Somewhere below are a line with "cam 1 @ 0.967" and a later line with "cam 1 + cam". Output exactly those lines and all lines between them.
[DATA EXTRACT Boundary: Start]
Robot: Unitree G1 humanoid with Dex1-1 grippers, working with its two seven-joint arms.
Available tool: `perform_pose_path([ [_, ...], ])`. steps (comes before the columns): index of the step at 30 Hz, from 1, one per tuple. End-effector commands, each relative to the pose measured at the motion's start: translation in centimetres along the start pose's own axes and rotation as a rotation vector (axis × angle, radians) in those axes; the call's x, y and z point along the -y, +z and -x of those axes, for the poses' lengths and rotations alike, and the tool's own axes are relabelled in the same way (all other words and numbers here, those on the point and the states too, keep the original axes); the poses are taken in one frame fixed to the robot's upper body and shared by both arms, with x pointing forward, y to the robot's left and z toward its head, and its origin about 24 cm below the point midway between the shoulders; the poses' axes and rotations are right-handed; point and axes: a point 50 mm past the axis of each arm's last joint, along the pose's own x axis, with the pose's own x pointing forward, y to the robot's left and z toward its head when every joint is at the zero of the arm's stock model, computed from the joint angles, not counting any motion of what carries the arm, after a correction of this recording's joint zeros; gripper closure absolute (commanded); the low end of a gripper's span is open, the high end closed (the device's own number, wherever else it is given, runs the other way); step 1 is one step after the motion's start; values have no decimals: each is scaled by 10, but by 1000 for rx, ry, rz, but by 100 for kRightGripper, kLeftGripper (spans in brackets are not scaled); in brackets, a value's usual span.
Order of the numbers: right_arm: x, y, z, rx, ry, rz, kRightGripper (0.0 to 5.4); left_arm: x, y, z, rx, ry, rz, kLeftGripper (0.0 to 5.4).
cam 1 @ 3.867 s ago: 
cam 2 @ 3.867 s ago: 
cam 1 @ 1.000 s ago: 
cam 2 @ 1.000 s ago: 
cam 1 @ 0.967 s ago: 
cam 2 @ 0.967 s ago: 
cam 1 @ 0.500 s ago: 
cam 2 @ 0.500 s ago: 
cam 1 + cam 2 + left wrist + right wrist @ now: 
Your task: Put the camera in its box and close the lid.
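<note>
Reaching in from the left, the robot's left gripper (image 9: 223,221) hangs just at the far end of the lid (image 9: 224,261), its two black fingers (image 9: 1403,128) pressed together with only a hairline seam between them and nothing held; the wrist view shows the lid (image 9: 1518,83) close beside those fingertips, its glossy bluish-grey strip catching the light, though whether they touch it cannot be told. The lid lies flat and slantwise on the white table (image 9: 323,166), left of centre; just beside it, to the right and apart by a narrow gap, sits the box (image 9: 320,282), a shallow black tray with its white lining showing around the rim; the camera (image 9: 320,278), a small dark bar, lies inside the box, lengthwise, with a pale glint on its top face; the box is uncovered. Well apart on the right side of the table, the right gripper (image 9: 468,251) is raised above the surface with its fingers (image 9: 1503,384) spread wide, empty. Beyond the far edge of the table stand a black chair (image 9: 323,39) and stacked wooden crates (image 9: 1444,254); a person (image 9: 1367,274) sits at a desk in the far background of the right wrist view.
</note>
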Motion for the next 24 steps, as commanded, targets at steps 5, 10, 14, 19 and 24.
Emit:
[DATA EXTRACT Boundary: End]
ANSWER FOR THIS EXERCISE ▸
cam 1 @ 0.967 s ago: 
cam 2 @ 0.967 s ago: 
cam 1 @ 0.500 s ago: 
cam 2 @ 0.500 s ago: 
cam 1 + cam 2 + left wrist + right wrist @ now: 

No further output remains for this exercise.